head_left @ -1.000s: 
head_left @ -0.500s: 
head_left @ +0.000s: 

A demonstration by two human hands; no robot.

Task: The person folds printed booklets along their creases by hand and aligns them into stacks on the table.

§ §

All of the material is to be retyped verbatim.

#### Answer below
head_left @ -1.000s: 
head_left @ -0.500s: 
head_left @ +0.000s: 

A demonstration by two human hands; no robot.

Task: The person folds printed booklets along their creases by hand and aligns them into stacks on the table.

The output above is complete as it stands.